African Woman Wants Doctors Jailed After She Was Delivered Only Of Her Baby’s Head… But She Was WARNED Earlier That There’s Danger
Kagiso Kgatla, 19, who was six months pregnant and expecting her first child, watched in terror as the baby's severed head came out.
She then reportedly had to wait another 24 hours before the rest of the baby's body was delivered.
The teenager is now set to sue the Tambo Memorial Hospital in Boksburg, South Africa, where she suffered the gruesome ordeal.
Speaking to South African broadcaster eNCA, she said: 'I am not okay. I am not coping at all. A doctor came and said I should push. I pushed and pushed, nothing. He inserted his hands and said I should try again but still there was nothing.
'He also said he could see the baby's head. Then he asked for those big spoons.
'That's when my baby's head came out, but only the head. The body remained inside.
'They must tell me the truth about what happened to my child. If they must be jailed, they should, for what they've put me through.'
Ms Kgatla said medics had warned her that her baby was likely to suffer from some abnormalities.
But she had said she was willing to care for the child despite the predicted 'difficulties'.
Hospital officials have reportedly insisted they told the mother that her baby had only a 'very small chance' of living.
The hospital's head of obstetrics, Dr Gilbert Anyetei, said: 'Normally, when the head is not crowning we assist. We call it assisted delivery.
'In this particular instance the head popped out on its own and we tried to see if the rest of the body would follow, but the rest of the body didn't follow.'
A similar case occurred in the UK in 2014 when Laura Gallazzi lost her baby son at 25 weeks pregnant.

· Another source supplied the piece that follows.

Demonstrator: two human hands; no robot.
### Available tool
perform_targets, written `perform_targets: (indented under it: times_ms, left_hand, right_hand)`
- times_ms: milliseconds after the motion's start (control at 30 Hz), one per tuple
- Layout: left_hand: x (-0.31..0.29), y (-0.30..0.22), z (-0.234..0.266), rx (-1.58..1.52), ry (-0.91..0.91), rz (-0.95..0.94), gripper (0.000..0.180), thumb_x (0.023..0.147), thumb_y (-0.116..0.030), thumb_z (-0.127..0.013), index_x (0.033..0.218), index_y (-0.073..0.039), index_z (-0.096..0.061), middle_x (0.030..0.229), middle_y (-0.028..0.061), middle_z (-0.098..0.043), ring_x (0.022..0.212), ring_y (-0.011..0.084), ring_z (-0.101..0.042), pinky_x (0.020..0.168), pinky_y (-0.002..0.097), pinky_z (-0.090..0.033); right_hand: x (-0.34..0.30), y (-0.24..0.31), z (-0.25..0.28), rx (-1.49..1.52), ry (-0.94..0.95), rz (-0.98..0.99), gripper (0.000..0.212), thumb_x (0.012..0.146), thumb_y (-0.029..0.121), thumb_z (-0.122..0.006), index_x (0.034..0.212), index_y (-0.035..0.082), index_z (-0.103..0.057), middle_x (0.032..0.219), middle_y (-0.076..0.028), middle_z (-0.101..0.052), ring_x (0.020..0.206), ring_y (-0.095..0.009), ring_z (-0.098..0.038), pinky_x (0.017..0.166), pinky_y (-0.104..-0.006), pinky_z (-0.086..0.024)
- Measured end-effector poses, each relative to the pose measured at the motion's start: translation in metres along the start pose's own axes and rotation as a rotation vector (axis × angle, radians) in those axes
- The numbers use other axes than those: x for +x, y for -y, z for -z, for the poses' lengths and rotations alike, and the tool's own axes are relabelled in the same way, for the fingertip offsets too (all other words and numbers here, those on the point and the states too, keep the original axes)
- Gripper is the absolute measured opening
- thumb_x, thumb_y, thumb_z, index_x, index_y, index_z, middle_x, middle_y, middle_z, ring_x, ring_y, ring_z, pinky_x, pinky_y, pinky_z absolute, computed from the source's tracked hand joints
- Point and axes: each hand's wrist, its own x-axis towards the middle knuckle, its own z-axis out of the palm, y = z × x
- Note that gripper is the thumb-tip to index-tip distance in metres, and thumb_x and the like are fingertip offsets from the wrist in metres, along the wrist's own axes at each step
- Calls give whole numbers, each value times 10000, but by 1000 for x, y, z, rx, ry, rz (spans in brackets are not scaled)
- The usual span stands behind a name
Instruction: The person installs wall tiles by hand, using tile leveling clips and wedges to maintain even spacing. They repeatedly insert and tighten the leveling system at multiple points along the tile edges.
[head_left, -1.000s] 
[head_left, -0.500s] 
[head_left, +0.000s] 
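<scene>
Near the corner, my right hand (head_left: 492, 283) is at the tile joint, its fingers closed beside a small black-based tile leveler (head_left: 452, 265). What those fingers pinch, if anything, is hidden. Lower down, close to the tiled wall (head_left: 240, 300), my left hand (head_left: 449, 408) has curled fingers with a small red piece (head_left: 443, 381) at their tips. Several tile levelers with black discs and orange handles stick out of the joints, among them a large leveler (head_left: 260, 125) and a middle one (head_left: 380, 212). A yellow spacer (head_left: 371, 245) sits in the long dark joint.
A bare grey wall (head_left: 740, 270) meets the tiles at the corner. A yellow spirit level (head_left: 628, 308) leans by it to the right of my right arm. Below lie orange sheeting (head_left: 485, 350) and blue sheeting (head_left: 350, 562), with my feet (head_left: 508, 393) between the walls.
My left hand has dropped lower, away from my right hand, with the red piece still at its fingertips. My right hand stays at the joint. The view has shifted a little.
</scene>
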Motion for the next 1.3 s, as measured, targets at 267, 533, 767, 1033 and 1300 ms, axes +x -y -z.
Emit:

Ms Gallazzi's baby’s head became trapped during the birth at a Dundee hospital and then became 'detached from his body'.
In that case Dr Vaishnavy Laxman, 43, was found to have made an 'error of judgment' after a tribunal revealed she should have given the 30-year old patient an emergency Caesarean section.
She instead attempted to carry out the delivery naturally and urged the patient to push whilst herself applying traction to the baby's legs.
However a tribunal cleared Dr Laxman of misconduct and said her fitness to practise was not impaired.